In my writing at the moment I am exploring place/time/class through methods that are both usual and more experimental than in my first collection. I plan to explore the idea of "hometown" and what it means and how it is located in time and space - and currently I am exploring my own experience of hometown by writing about the place where I grew up. I am exploring in the idea of belonging and not belonging through examination of my own past and experiences growing up in a small town in rural Norfolk in the 1980s - a small town fraught with its own particular prejudices and restrictions.
When I was away for a few days recently I began to write a sequence of poems that are a more fictional exploration of the them. To really get inside a sequence one needs time and space. I find it takes me two to three days to switch off and tune in, by the third or fourth day away I start to write in a new and more exciting way (unfortunately I only had four nights away this time). Sequences that spring from these away spaces and reading times are very different to to poems and sequences written at home; they arrive from an unbroken thread of creative thinking and I may, given the time, write ten to fifteen poems about the same characters or on the same subject over a few days. I won't keep all those of course, but writing that many means that I really explore something deeply and that the finished poem will only contain the strongest of the stanzas/poems I have written. It is important to mention too that reading is an important part of this process.

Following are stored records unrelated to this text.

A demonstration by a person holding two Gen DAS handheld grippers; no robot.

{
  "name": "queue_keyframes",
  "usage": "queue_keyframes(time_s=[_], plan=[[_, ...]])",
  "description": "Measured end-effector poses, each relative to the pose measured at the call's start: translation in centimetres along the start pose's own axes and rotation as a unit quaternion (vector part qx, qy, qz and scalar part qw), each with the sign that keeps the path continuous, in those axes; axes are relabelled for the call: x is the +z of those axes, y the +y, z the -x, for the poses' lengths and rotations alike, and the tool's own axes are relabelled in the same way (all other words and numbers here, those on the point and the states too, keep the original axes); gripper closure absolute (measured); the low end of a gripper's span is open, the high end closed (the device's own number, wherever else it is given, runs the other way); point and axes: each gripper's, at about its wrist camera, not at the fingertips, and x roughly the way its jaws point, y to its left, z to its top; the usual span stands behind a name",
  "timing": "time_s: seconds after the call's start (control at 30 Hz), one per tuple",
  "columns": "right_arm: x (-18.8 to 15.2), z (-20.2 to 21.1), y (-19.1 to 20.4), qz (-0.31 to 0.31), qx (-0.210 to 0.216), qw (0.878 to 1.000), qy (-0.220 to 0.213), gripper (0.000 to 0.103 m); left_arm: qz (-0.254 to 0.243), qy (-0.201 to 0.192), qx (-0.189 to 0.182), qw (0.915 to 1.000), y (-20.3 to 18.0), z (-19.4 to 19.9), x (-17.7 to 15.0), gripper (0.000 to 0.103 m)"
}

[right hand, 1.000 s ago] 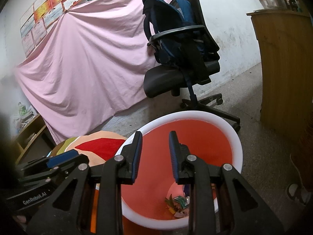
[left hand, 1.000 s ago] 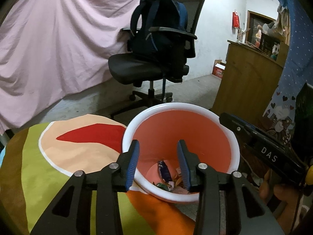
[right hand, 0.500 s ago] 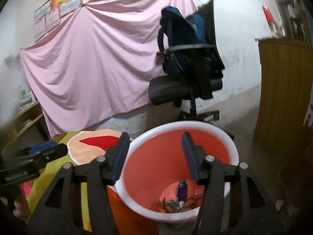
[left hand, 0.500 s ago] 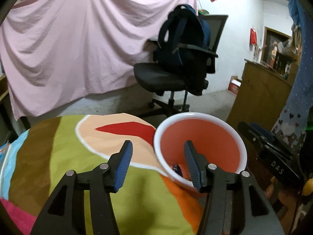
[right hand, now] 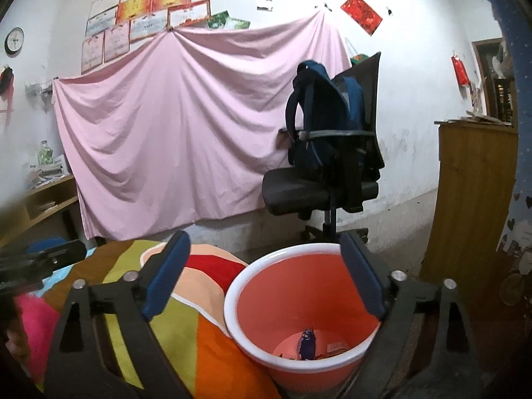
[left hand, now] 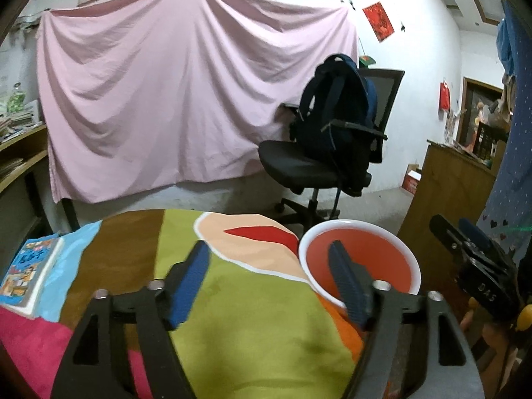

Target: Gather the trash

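Observation:
A salmon-pink bin with a white rim [right hand: 232, 302] stands beside the table's right edge; it also shows in the left wrist view [left hand: 410, 256]. Wrappers, one dark blue [right hand: 307, 340], lie at its bottom. My right gripper [right hand: 266, 266] is open and empty, above and just behind the bin. My left gripper [left hand: 269, 269] is open and empty, above the colourful tablecloth [left hand: 259, 326], left of the bin. The right gripper's body [left hand: 472, 266] shows at the right of the left wrist view.
A book [left hand: 28, 269] lies at the table's left edge. A black office chair with a blue backpack [left hand: 335, 116] stands behind the bin. A wooden cabinet [right hand: 475, 199] is at the right. A pink sheet [left hand: 166, 99] covers the back wall. Shelves [left hand: 20, 159] stand at the left.
Both grippers have opened wide and pulled up and back from the bin. The left gripper has shifted left over the tablecloth.

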Motion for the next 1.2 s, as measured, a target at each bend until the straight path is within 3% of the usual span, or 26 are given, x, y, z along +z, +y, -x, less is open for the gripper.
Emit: queue_keyframes(time_s=[0.2, 0.33, 0.63, 0.93, 1.2], plan=[[-0.4, 3.8, 1.3, -0.007, 0.011, 0.999, -0.033, 0.0, 0.005, -0.022, 0.01, 0.9997, 1.4, 3.6, -1.3, 0.023], [-0.9, 6.2, 2.5, 0.001, 0.012, 0.998, -0.055, 0.0, 0.025, -0.05, 0.013, 0.9984, 2.5, 6.1, -2.3, 0.005], [-2.7, 10.7, 5.7, 0.022, 0.021, 0.996, -0.079, 0.0, 0.026, -0.087, 0.022, 0.9956, 3.7, 10.5, -4.7, 0.003], [-5.0, 14.4, 6.9, 0.021, 0.017, 0.995, -0.093, 0.0, 0.022, -0.097, 0.03, 0.9946, 4.2, 12.8, -7.1, 0.002], [-6.7, 14.5, 7.6, 0.035, 0.022, 0.996, -0.073, 0.0, 0.041, -0.084, 0.044, 0.9946, 4.8, 13.0, -9.6, 0.002]])
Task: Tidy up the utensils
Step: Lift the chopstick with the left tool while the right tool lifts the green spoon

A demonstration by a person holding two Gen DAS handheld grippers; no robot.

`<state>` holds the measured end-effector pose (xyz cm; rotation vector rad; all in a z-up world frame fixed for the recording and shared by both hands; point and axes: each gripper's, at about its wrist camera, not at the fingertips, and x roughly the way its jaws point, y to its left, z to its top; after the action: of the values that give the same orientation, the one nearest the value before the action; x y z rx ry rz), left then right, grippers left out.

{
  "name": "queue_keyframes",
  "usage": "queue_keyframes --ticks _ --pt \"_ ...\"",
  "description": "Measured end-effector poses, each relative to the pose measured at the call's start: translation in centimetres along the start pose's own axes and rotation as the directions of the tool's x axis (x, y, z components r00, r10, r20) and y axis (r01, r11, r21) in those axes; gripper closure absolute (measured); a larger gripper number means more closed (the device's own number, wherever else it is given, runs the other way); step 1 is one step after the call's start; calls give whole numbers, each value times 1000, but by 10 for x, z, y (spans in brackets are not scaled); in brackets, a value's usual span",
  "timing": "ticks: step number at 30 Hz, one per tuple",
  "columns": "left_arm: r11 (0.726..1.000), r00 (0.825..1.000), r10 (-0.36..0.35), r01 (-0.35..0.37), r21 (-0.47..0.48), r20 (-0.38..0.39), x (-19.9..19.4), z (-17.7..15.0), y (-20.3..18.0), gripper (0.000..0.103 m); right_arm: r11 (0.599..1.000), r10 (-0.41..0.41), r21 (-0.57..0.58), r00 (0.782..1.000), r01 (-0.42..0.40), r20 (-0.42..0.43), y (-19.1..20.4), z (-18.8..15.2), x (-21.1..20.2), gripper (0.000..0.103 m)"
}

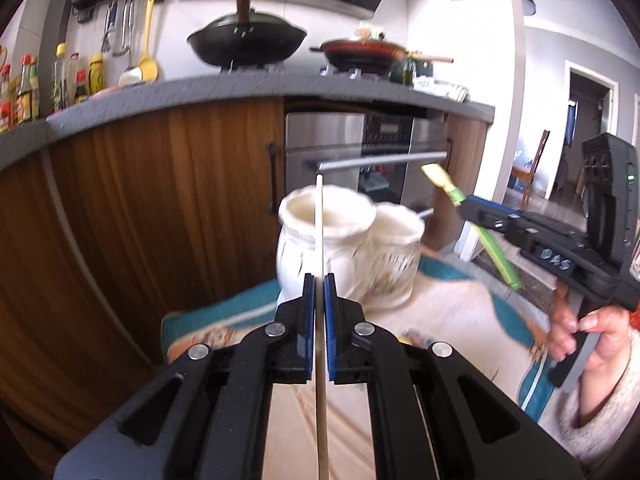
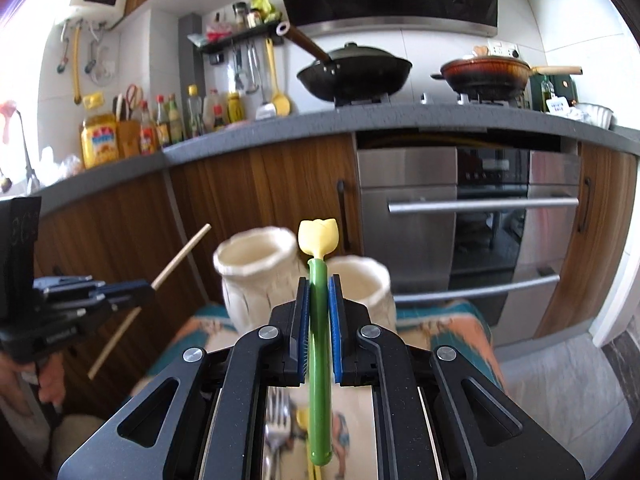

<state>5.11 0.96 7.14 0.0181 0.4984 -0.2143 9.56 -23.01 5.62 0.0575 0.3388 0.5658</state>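
A: What does each claw hold?
B: Left claw (image 1: pixel 319 284) is clamped on a thin wooden chopstick (image 1: pixel 319 216); right claw (image 2: pixel 319 292) is clamped on a green-handled utensil with a yellow tulip-shaped end (image 2: pixel 318 320).
A: And the holder?
B: The cream ceramic twin-cup utensil holder (image 1: pixel 344 248) stands on the patterned cloth (image 1: pixel 440 312), just beyond both.

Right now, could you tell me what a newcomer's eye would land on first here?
Dead centre, the left gripper pinches a thin wooden chopstick, while the right gripper clamps a green utensil with a yellow tulip tip. Just beyond both stands a cream double-cup ceramic holder on a patterned cloth.
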Motion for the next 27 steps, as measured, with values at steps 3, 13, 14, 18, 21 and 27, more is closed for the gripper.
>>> queue_keyframes --ticks 3,13,14,18,21,27 --pt "1000 999 -2 2 0 45 3 18 -6 99 1000 -1 16 999 0 51 -7 15 9 93" --pt "993 965 -62 86 -84 253 29 81 3 99 974 98 190 984 -125 146 -54 40 54 93" --pt "991 963 -73 100 -90 260 33 83 3 99 969 106 205 983 -136 149 -57 40 60 93" --pt "992 960 -60 89 -95 275 62 90 -1 99 938 161 282 974 -201 157 -70 38 85 93" --pt "991 959 -46 79 -108 279 81 88 1 99 939 165 280 976 -199 141 -66 35 99 93" --pt "991 955 -17 55 -120 296 101 80 10 99 942 141 285 979 -178 146 -66 23 110 93"
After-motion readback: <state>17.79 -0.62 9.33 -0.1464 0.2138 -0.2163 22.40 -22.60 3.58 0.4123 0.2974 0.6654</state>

I was trying to describe to a friend how this away time works on me and I could only liken it to an opening out of the brain. At home (and in the city) I my thinking feels very constricted and compartmentalised. I do a lot of different things and consequently I have lots of different threads of thinking tumbling over each other vying for space - writing/reading/editing Lighthouse/teaching/Biblio/Stanza/social stuff/Gatehouse/domestic chores/my son/mentoring etc. I cope with this by trying to contain each thing - but it means that my head is very crowded and stressed. When I go away I am able to put most of that stuff aside and after a while it feels like my mind is expanding outwards - a bit like someone taking the blinkers off and allowing the light to pour in. It is a great feeling and I would really like to try doing it for longer than a few days at a time because I suspect that it would have a dramatic effect on my writing. Unfortunately finances do not allow for that right now.